After breakfast he went on with his story. He often read or re-read a chapter. This was his programme for a week. Each day he did three thousand words, and each evening he studies stories, articles, and poems that editors saw fit to publish.[54] One thing was certain: What these writers did he could do, and only give him time and he would do what they could not do. He was glad to read in BOOK NEWS[55] that Rudyard Kipling[56] received a dollar per word, and that the minimum rate paid by first-class magazines was two cents a word. THE YOUTH’S COMPANION was certainly first class, and at that rate the three thousand words he had written that day would bring him sixty dollars – two months’ wages on the sea![57]

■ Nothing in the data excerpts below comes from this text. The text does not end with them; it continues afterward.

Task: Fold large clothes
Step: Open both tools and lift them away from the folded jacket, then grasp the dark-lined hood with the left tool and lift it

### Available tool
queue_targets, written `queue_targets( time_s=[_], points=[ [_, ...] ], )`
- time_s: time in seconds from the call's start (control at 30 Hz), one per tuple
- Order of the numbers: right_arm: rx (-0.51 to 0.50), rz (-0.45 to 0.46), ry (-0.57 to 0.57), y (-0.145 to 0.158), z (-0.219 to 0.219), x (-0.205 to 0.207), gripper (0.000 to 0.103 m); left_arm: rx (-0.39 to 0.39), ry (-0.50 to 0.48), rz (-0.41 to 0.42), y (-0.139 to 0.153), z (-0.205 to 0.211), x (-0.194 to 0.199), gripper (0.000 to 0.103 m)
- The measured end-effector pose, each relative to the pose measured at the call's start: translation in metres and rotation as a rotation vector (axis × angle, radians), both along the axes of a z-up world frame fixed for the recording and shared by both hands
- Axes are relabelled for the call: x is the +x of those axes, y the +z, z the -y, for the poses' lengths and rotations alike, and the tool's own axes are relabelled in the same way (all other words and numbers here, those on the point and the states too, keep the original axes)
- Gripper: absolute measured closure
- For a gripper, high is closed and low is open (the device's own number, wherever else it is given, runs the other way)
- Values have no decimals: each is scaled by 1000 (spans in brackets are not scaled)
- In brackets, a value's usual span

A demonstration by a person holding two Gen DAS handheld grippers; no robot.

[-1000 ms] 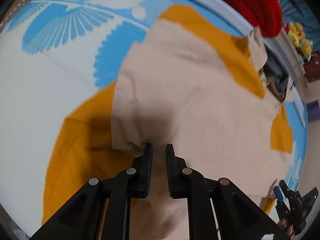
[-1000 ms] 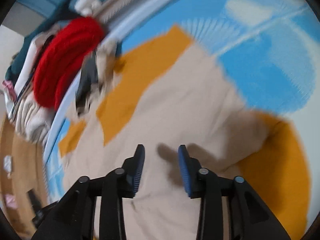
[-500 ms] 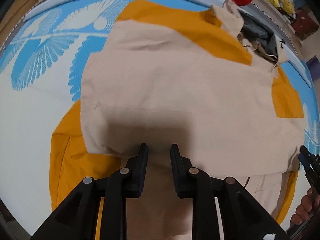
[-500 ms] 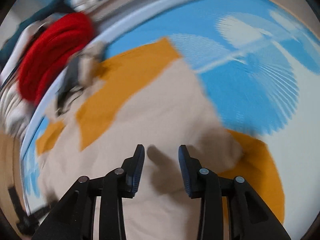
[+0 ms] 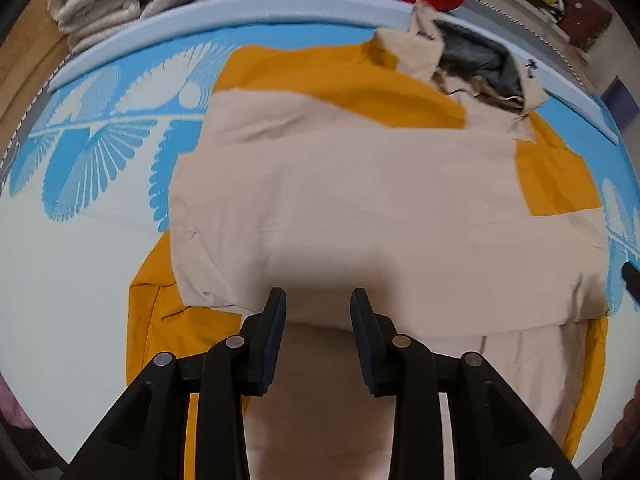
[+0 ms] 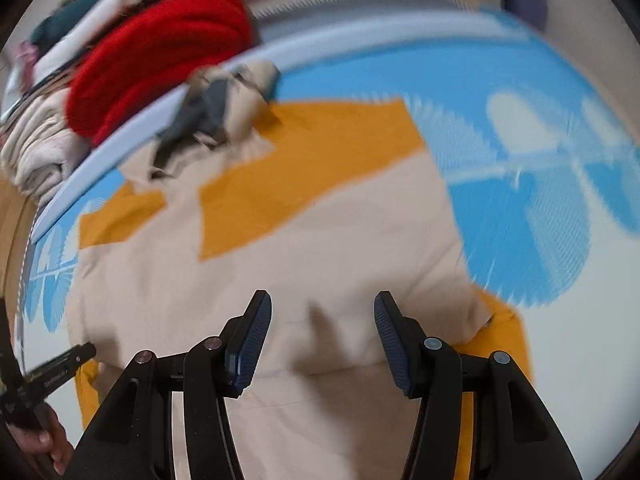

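Left tool (image 5: 318, 304) and right tool (image 6: 322, 308) have just been opening; both hover with nothing between the jaws. The beige-and-orange garment (image 5: 380, 200) lies directly ahead, above both in frame, on the blue-patterned mat (image 5: 100, 152), its folded edge running left-right under both tools alike.

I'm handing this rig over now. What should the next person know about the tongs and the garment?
Left tongs: open, nothing between them; jaws have just been opening.
Right tongs: open, empty; jaws have just been opening.
Beige-and-orange garment: flat on the blue-patterned mat, its near part folded over toward the hood.
Done: that fold is laid and released.
Left: probably further folds to make it compact; orange still shows at the sides.
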State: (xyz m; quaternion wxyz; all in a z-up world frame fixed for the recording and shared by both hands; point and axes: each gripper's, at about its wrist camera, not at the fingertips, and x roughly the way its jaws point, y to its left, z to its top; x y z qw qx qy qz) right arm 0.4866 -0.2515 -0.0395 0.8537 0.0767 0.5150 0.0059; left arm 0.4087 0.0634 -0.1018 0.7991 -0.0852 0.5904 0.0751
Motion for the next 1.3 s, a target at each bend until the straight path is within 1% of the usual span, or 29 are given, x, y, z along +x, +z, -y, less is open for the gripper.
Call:
queue_targets(
  time_s=[0.07, 0.13, 0.17, 0.23, 0.3, 0.33, 0.4, 0.5, 0.57, 0.63, 0.77, 0.87, 1.0, 1.07, 1.1, 1.17, 1.2, 1.27, 1.3],
  points=[
    [-25, 58, 33, 24, -5, -11, 48, -5, -7, 22, 9, 2, -4, 73],
    [-55, 109, 65, 42, -5, -20, 48, -29, -18, 69, 21, 10, -5, 73],
    [-73, 137, 81, 52, -7, -25, 48, -47, -24, 106, 30, 12, -8, 72],
    [-92, 168, 94, 65, -5, -41, 48, -49, -44, 182, 49, 15, -16, 68],
    [-83, 176, 91, 72, 0, -48, 48, -27, -63, 247, 62, 22, -12, 64],
    [-71, 174, 81, 77, 4, -50, 48, -15, -74, 295, 73, 26, -15, 63],
    [-74, 165, 60, 81, 12, -53, 48, -9, -81, 359, 86, 28, -18, 60],
    [-77, 156, 36, 86, 26, -57, 48, 9, -82, 421, 100, 27, -19, 57],
    [-66, 144, 28, 89, 34, -55, 48, 10, -92, 430, 104, 25, -17, 54],
    [-65, 143, 27, 93, 41, -53, 48, 7, -98, 433, 108, 23, -15, 54],
    [-75, 144, -3, 98, 54, -48, 48, 42, -81, 425, 115, 16, 1, 54],
    [-50, 132, -45, 98, 67, -43, 48, 29, -63, 382, 120, 10, 39, 55],
    [-41, 122, -59, 94, 73, -36, 48, 19, -45, 352, 127, 6, 108, 56],
    [-39, 116, -61, 91, 73, -33, 48, 6, -33, 330, 122, 4, 139, 56],
    [-41, 110, -64, 88, 73, -30, 48, 3, -26, 304, 116, 4, 162, 56],
    [-48, 100, -65, 82, 71, -27, 48, 2, -24, 274, 107, 5, 196, 56],
    [-51, 94, -65, 80, 70, -25, 48, -1, -26, 266, 103, 7, 207, 56],
    [-51, 82, -61, 74, 68, -21, 48, -25, -38, 245, 93, 12, 237, 56],
    [-51, 75, -57, 71, 66, -18, 48, -50, -43, 234, 85, 15, 256, 56]
  ],
)
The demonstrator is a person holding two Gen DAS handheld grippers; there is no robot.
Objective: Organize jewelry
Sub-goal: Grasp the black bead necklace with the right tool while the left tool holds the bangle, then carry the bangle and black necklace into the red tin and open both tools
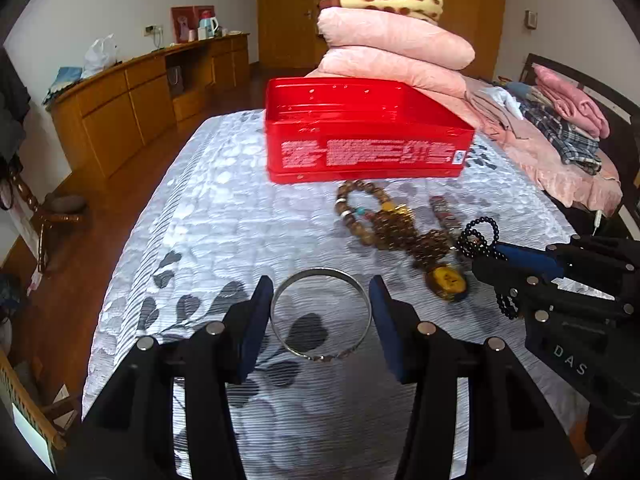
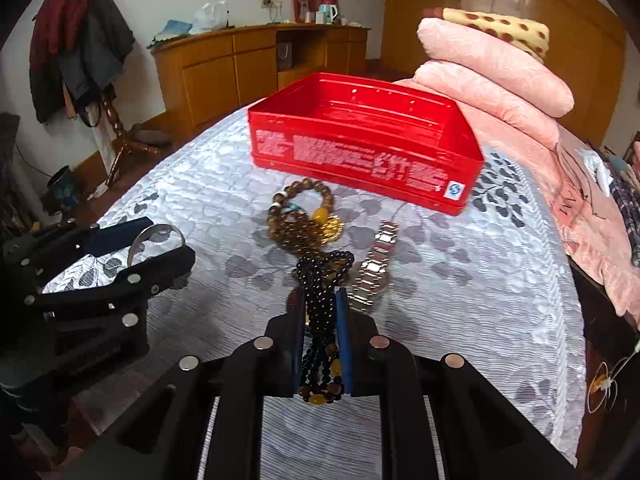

On Friday night he finished the story, twenty-one thousand words long. At two cents a word, he calculated, that would bring him four hundred and twenty dollars. Not a bad week’s work. It was more money than he had ever possessed at one time.[58] He did not know how he could spend it all. He planned to buy some more clothes, to subscribe to many magazines, and to buy many useful books. And still there was a large portion of the four hundred and twenty dollars unspent. Finally, he decided to hire a servant for Gertrude and to buy a bicycle for Marion.[59]
He mailed the big manuscript to THE YOUTH’S COMPANION, and on Saturday afternoon he went to see Ruth. He had telephoned, and she went herself to greet him at the door. He flushed warmly as he took her hand and looked into her blue eyes. She noted his clothes. They really fitted him, – it was his first made-to-order suit.[60] Ruth did not remember when she had felt so happy. This change in him was her handiwork, and she was proud of it.
But the most radical change of all, and the one that pleased her most, was the change in his speech. Not only did he speak more correctly, but he spoke more easily, and there were many new words in his vocabulary. He displayed a lightness and facetiousness of thought that delighted her.
He told her of what he had been doing, and of his plan to write for a livelihood and to go on with his studies. But she did not think much of his plan.